_TASK GOAL_:
Your answer must consist of every line from the data below that includes the word "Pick".

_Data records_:

_ _ _ _ _ _ _

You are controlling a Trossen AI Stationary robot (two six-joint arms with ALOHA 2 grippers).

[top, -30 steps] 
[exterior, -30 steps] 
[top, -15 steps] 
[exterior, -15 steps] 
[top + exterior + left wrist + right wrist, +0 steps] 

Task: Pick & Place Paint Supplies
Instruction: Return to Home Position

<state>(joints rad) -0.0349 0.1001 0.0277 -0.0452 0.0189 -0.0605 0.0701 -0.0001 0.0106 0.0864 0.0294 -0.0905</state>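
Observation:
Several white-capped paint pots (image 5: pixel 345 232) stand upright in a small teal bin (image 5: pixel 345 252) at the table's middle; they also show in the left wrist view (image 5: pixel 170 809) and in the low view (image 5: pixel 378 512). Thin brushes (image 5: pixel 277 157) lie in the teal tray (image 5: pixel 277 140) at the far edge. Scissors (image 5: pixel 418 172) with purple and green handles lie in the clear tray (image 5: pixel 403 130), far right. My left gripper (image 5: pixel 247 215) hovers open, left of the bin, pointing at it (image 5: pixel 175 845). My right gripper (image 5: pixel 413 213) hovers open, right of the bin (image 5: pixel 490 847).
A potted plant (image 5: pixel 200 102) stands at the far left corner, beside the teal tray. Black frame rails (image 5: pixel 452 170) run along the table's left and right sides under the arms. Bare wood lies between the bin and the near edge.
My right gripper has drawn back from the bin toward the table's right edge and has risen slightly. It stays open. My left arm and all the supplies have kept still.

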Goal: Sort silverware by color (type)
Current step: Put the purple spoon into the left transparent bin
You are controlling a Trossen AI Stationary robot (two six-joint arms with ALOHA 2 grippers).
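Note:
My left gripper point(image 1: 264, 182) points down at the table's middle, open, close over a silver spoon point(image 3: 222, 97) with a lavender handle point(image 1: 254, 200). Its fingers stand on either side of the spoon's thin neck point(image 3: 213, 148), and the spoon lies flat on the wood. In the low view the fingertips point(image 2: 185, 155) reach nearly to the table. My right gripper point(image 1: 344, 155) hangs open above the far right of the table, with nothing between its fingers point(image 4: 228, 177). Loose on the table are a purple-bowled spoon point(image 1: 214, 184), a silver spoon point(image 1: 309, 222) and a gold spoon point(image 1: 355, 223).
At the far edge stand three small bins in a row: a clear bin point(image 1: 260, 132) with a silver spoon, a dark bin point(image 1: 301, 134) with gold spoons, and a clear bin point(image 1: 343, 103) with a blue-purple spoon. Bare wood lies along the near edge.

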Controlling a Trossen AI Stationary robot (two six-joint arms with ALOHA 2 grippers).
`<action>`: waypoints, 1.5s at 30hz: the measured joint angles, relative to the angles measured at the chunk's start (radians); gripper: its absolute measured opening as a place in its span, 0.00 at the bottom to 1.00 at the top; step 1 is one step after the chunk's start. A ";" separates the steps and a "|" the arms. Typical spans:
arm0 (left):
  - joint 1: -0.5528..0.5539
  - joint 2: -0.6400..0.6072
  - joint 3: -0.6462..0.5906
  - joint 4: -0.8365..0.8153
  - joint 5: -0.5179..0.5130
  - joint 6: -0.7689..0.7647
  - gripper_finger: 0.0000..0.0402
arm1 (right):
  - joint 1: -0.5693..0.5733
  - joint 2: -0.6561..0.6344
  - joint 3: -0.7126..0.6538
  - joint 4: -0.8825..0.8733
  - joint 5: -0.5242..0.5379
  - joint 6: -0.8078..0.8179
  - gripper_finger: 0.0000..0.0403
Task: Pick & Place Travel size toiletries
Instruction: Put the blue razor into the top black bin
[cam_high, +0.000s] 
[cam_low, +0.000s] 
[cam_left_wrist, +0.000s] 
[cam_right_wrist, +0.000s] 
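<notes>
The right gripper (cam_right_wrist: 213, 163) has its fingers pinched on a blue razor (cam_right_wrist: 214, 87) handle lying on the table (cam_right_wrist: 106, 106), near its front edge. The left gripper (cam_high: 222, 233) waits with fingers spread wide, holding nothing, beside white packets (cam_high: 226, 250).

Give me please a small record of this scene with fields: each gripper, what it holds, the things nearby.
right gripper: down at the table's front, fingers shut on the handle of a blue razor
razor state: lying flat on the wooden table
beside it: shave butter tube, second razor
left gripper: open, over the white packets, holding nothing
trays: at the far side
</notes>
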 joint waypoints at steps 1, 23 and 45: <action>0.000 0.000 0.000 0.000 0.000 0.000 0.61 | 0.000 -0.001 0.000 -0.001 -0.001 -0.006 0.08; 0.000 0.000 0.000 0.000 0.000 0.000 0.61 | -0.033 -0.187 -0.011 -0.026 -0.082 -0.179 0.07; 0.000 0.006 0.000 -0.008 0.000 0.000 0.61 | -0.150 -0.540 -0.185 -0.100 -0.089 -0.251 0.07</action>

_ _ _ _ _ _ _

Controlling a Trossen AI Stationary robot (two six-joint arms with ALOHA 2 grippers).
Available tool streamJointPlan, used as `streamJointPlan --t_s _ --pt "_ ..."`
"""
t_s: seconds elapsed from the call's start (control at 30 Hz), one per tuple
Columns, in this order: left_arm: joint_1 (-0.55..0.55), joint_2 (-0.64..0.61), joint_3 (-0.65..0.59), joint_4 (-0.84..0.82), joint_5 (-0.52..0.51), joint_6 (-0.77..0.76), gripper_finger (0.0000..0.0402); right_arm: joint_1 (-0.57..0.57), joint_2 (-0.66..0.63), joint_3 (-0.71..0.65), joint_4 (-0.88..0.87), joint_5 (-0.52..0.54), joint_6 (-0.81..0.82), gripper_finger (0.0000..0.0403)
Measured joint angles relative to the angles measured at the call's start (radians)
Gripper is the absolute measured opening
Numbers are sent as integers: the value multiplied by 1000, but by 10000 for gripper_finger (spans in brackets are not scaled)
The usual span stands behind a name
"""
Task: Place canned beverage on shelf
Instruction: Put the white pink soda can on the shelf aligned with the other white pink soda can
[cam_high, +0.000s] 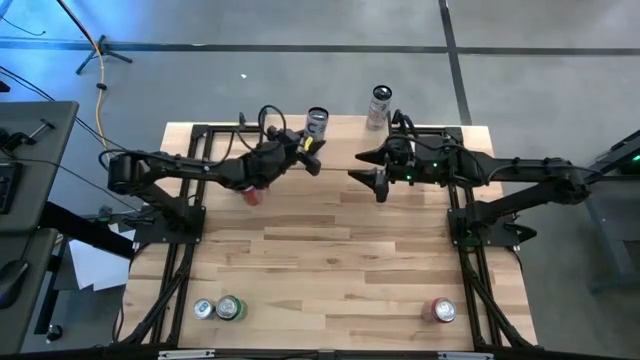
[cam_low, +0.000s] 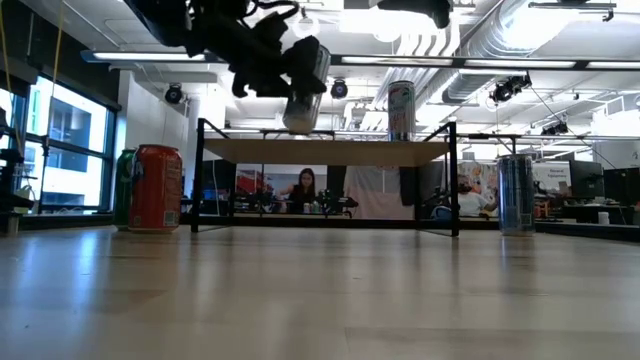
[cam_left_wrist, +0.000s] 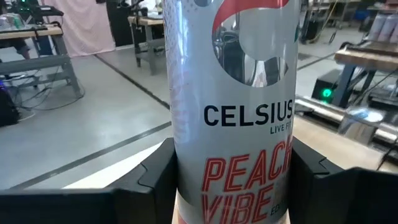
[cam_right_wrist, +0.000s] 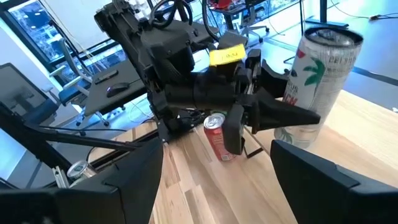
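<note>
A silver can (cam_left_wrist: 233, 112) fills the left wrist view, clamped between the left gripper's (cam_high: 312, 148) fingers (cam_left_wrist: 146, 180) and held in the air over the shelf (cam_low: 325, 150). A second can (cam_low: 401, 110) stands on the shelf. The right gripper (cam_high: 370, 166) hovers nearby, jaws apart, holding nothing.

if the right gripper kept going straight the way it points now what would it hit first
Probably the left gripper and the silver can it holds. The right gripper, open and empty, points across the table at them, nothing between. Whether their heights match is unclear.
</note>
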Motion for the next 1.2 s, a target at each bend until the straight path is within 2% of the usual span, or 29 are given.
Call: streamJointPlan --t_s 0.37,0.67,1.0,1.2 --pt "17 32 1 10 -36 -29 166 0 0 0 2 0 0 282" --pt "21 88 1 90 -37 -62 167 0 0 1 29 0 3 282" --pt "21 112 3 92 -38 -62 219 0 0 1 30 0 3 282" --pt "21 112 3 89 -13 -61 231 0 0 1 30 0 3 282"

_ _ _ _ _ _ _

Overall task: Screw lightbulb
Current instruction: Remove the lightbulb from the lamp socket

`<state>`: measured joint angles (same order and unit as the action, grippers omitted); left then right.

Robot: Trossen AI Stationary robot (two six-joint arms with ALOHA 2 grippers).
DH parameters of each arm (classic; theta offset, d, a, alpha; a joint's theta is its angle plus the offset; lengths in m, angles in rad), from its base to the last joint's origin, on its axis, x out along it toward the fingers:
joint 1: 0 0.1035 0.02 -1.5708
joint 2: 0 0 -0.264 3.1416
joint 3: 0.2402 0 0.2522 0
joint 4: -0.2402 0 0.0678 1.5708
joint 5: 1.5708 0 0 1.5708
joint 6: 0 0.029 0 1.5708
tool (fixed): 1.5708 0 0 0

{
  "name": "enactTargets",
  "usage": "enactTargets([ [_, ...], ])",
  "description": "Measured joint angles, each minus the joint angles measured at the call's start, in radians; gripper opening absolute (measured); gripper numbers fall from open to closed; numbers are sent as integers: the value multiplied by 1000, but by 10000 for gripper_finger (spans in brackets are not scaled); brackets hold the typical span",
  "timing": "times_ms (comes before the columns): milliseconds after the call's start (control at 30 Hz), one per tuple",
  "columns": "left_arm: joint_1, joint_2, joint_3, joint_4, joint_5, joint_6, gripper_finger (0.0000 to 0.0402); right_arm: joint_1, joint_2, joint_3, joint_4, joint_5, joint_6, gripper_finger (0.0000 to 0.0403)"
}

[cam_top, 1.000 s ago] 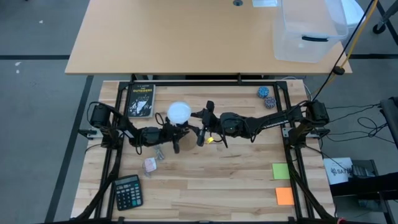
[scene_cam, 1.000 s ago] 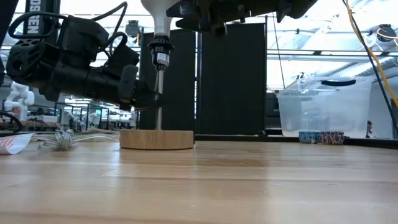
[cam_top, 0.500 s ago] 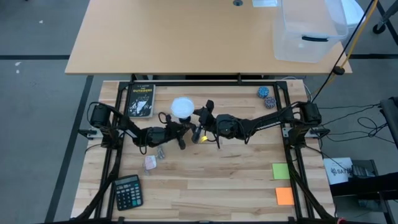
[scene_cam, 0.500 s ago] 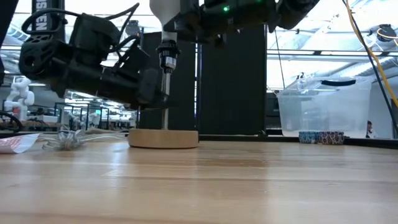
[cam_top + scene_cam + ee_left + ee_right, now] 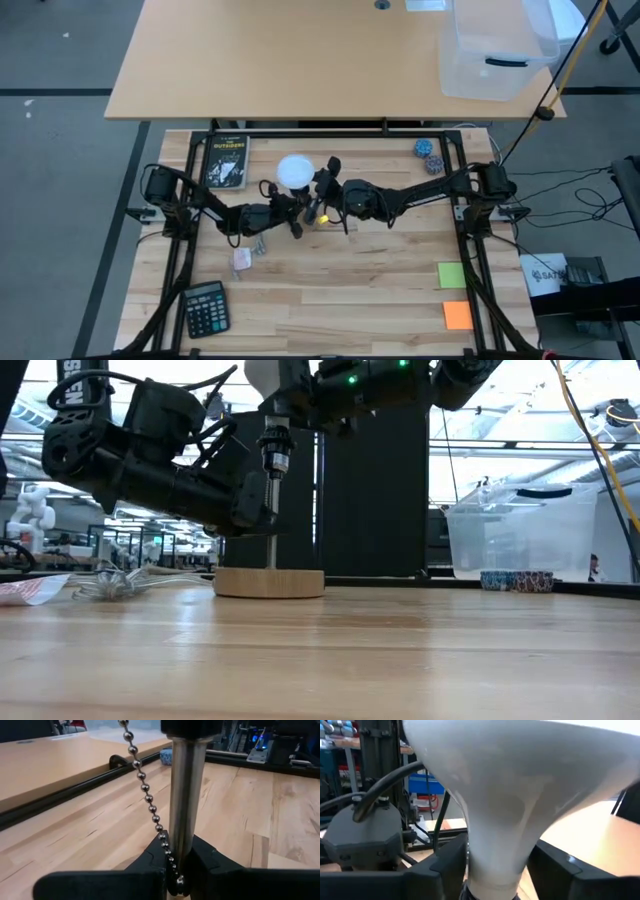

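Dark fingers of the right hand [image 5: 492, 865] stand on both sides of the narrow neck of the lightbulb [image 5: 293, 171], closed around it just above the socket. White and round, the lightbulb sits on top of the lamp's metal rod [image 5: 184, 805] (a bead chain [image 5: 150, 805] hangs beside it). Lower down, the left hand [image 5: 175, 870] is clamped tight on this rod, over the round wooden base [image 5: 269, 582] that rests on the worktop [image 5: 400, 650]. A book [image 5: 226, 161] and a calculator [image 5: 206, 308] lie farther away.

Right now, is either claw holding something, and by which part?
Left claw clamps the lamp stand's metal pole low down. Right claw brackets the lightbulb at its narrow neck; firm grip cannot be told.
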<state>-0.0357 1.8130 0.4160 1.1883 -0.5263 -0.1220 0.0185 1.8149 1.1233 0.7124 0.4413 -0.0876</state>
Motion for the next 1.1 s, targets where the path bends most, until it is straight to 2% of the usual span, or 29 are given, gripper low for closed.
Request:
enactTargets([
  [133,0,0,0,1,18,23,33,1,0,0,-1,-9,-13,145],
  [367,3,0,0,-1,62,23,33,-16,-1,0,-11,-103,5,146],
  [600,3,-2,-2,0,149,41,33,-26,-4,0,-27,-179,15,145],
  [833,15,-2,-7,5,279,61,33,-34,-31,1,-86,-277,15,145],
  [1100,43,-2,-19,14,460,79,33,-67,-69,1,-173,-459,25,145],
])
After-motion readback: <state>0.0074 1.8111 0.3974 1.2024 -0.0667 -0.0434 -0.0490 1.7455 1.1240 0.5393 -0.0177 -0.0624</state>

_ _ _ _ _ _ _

_RESPONSE TO THIS TASK_:
Task: Pick & Place Paint Supplies
Task: Pick & Place Travel size toiletries

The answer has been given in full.